Action item =
The only thing to send back is the number of lines below that hold the string "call".

Recorded information =
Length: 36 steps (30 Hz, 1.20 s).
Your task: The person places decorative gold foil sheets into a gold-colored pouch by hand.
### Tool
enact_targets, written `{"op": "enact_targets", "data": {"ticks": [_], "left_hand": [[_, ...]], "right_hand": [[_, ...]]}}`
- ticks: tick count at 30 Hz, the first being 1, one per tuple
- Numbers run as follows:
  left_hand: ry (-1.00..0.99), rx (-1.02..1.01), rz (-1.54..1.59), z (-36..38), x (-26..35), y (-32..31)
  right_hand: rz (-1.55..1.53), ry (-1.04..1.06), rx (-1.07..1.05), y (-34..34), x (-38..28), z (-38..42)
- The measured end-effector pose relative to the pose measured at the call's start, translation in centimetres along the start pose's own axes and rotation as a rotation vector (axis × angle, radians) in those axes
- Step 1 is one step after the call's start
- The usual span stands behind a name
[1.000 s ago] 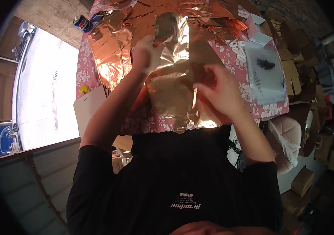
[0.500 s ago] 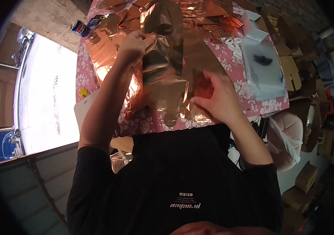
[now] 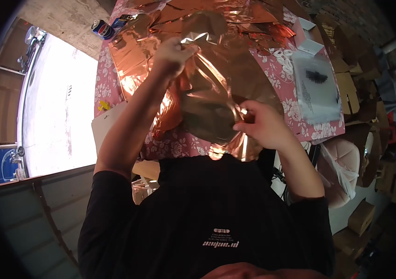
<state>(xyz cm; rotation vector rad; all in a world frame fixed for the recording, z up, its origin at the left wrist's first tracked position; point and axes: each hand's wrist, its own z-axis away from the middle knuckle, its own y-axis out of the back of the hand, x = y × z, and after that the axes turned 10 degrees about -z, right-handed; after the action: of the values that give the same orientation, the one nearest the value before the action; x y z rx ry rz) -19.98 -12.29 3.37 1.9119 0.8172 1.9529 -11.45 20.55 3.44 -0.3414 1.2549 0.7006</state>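
A flat, uninflated copper-coloured foil balloon (image 3: 207, 111) with rounded edges lies across the near half of the table, its lower end hanging at the table's front edge. My left hand (image 3: 173, 56) is closed in a pinch on the foil toward its far part. Closer to me, my right hand (image 3: 266, 124) pinches the foil on its right side, thumb and fingers pressed together. Between the two hands a bright crease runs diagonally through the foil. More crumpled copper foil (image 3: 135, 51) spreads to the left and along the back.
The pink floral tablecloth (image 3: 291, 104) bears a soda can (image 3: 102, 29), white ribbon (image 3: 283, 59), a clear plastic bag (image 3: 316, 90) and a small white box (image 3: 308, 37). A padded stool (image 3: 339, 162) stands at the right near cardboard boxes (image 3: 361, 217).
My right hand has closed on the foil and lifted a fold of it. The foil's near end has shifted toward me, and a diagonal crease has formed. My left hand keeps its pinch.
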Motion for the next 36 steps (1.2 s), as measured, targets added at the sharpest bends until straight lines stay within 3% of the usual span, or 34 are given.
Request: {"op": "enact_targets", "data": {"ticks": [1,2,4,12,14,18,23,33,36], "left_hand": [[0.136,-0.096,0.193,0.2,-0.3,-0.8],[0.135,-0.1,0.196,-0.1,-0.9,-1.6],[0.075,-0.079,-0.123,-0.9,-1.8,-3.0],[0.034,-0.095,-0.371,0.3,0.9,-4.0],[-0.13,0.073,-0.36,-0.2,-0.4,-5.1],[-0.087,0.028,-0.391,-0.3,0.4,-5.4],[-0.251,0.119,-0.643,-0.9,-0.7,-6.0],[-0.183,0.089,-0.706,-0.3,-0.2,-6.2],[-0.301,0.198,-0.756,0.2,0.2,-6.1]], "right_hand": [[0.085,0.064,0.135,0.1,0.2,0.8],[0.087,0.061,0.138,0.3,-0.5,1.5],[0.407,-0.053,0.315,0.8,-2.4,3.0],[0.575,-0.063,0.363,1.2,0.2,3.6],[0.65,-0.027,0.404,1.2,0.5,3.6],[0.661,-0.035,0.409,1.4,0.7,3.4],[0.642,-0.068,0.438,1.6,0.4,3.1],[0.563,-0.029,0.463,2.2,0.3,3.1],[0.598,-0.044,0.469,1.8,-0.8,3.5]]}}
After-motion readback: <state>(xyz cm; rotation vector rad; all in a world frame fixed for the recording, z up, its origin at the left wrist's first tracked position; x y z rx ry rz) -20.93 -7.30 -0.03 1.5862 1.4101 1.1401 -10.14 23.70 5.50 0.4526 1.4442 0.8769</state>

Your solution =
2